Thursday, September 12, 2024

L'Italie ne pratiqua pas l'eugénisme national-socialiste (documenté)


Un article :

CAIRN : Construire l’« homme nouveau » : le fascisme et l’eugénique « latine »
Par Francesco Cassata, Traduit de l’italien par Léa Drouet
https://shs.cairn.info/revue-d-histoire-de-la-shoah-2016-1-page-63?lang=fr


Deux extraits :

À la même période, une autre série d’événements contribue à préciser la position italienne en matière d’eugénique et de politique de la population. En décembre 1930, Pie XI, dans l’encyclique Casti Connubii, condamne radicalement le contrôle des naissances, le certificat prénuptial, l’avortement et la stérilisation.

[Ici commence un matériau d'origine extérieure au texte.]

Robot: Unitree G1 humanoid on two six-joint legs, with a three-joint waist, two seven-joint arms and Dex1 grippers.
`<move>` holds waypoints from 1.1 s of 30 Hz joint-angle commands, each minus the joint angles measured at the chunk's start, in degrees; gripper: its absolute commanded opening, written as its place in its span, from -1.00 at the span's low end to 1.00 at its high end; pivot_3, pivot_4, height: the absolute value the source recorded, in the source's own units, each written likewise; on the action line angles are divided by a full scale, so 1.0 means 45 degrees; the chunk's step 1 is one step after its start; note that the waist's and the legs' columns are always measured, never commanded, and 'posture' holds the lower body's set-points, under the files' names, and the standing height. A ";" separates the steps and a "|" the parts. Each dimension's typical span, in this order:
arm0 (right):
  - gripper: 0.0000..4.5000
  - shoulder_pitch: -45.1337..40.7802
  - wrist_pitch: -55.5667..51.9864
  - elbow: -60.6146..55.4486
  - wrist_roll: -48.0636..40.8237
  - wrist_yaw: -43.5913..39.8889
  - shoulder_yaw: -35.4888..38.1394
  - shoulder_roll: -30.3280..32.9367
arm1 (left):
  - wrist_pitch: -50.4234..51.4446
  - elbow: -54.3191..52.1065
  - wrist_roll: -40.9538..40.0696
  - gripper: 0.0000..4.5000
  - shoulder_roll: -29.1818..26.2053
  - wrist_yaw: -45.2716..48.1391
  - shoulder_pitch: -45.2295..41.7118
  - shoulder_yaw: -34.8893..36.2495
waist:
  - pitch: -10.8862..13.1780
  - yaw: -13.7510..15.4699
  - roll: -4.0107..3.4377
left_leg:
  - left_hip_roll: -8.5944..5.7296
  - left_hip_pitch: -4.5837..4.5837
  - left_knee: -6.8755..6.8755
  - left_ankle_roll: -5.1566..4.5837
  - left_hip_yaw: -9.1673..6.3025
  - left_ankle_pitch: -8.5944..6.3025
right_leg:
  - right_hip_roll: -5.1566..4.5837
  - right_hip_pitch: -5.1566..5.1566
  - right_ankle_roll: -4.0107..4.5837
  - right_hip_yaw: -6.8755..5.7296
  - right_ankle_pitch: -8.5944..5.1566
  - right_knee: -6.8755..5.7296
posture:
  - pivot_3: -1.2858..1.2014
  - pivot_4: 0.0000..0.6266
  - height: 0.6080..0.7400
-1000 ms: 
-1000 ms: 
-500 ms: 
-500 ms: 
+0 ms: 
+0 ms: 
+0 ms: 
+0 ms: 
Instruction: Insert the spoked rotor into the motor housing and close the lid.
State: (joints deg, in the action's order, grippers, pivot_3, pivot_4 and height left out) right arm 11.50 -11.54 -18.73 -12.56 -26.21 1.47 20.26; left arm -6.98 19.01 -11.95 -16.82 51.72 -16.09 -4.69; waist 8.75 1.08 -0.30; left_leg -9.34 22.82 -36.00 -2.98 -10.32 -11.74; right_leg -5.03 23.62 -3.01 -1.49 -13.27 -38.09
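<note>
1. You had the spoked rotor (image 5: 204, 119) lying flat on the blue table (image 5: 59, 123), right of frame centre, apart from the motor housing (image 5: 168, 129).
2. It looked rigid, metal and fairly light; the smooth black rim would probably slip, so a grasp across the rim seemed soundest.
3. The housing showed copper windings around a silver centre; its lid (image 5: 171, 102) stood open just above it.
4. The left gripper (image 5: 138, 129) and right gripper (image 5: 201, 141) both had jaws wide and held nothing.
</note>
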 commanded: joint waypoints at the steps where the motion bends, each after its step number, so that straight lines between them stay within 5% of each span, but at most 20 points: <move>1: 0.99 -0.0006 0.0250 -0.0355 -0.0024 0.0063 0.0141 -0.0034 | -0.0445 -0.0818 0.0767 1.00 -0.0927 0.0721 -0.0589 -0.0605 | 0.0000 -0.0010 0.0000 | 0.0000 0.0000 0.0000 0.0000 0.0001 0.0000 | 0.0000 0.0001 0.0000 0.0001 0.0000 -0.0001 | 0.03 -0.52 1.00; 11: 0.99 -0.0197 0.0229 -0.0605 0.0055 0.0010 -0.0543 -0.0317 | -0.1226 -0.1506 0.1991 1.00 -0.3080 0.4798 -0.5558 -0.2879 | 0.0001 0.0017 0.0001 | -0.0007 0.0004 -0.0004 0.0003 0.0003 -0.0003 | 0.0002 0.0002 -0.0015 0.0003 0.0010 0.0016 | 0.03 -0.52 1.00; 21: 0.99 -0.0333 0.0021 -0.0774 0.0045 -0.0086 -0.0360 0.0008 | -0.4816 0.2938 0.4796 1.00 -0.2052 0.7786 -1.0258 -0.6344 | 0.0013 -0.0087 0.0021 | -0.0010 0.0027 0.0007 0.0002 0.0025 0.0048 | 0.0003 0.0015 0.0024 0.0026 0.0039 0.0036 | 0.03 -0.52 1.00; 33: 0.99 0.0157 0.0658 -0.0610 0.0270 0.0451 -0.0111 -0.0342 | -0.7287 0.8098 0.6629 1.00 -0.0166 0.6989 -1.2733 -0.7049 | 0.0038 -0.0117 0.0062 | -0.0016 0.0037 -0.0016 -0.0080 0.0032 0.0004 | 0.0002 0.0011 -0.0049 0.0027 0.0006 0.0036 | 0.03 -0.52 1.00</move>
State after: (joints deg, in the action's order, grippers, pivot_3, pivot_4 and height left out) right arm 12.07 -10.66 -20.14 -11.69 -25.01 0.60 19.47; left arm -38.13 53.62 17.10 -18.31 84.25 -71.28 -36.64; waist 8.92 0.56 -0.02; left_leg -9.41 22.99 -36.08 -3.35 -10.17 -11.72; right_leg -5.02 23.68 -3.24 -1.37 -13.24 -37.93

Au cours des mois qui suivent, Agostino Gemelli, fondateur et recteur de l’université catholique du Sacré-Cœur de Milan et vice-président de la SIGE, défend et promeut activement les arguments avancés dans l’encyclique papale [17]. Entre mars et octobre 1931, Gemelli, répondant dans les pages de la revue Vita e Pensiero aux accusations de « médiévalisme » lancées par la revue britannique Eugenics Review, exalte la « valeur eugénique incalculable » de la morale sexuelle catholique : la chasteté comme mode de contrôle des naissances ; la tempérance comme rempart contre les méfaits de l’alcoolisme ; le sacrement du mariage comme remède aux risques anti-eugéniques de la consanguinité et des naissances illégitimes [18]. Un an plus tard, en octobre 1932, au congrès des Médecins catholiques de Florence, les principes de l’eugénique catholique sont à nouveau revendiqués non seulement par Gemelli, mais aussi par Francesco Leoncini, professeur de médecine légale à l’université de Florence, et par Giuseppina Pastori, professeur de biologie générale à l’université catholique de Milan [19]. À la fin de ses travaux, le congrès des Médecins catholiques de Florence approuve une résolution sur l’eugénique qui rejette durement la « propagation des normes eugéniques […] qui sont en contradiction avec les lois divines et contraires à la dignité humaine [20] ». Indubitablement, le compromis institutionnel, idéologique et politique entre le régime fasciste et l’Église catholique (consacré en 1929 par la signature des accords de Latran) sera décisif dans l’affirmation, en Italie comme sur la scène internationale, d’une eugénique « latine », nataliste et populationniste.

En septembre 1933, le journal Popolo d’Italia critique ouvertement la législation nazie, à laquelle elle oppose la « méthode » fasciste [56]. Cette fois, la communauté scientifique n’a pas de difficultés à suivre les indications du régime, stigmatisant l’extrémisme eugénique nazi comme « barbare » et « antiscientifique » et opposant l’équilibre « méditerranéen » et « latin » au mysticisme « aryen » des Allemands [57]. À l’occasion de la IIe Réunion européenne pour l’hygiène mentale, en septembre 1933, Sante De Sanctis, éminent représentant de la psychologie expérimentale italienne, juge « catastrophique » la stérilisation coercitive [58]. Le congrès de Rome de la Société de médecine légale approuve les conclusions du rapport de Salvatore Ottolenghi, Stérilisation du délinquant et médecine légale, qui condamne la stérilisation comme contraire à l’esprit du nouveau Code pénal [59].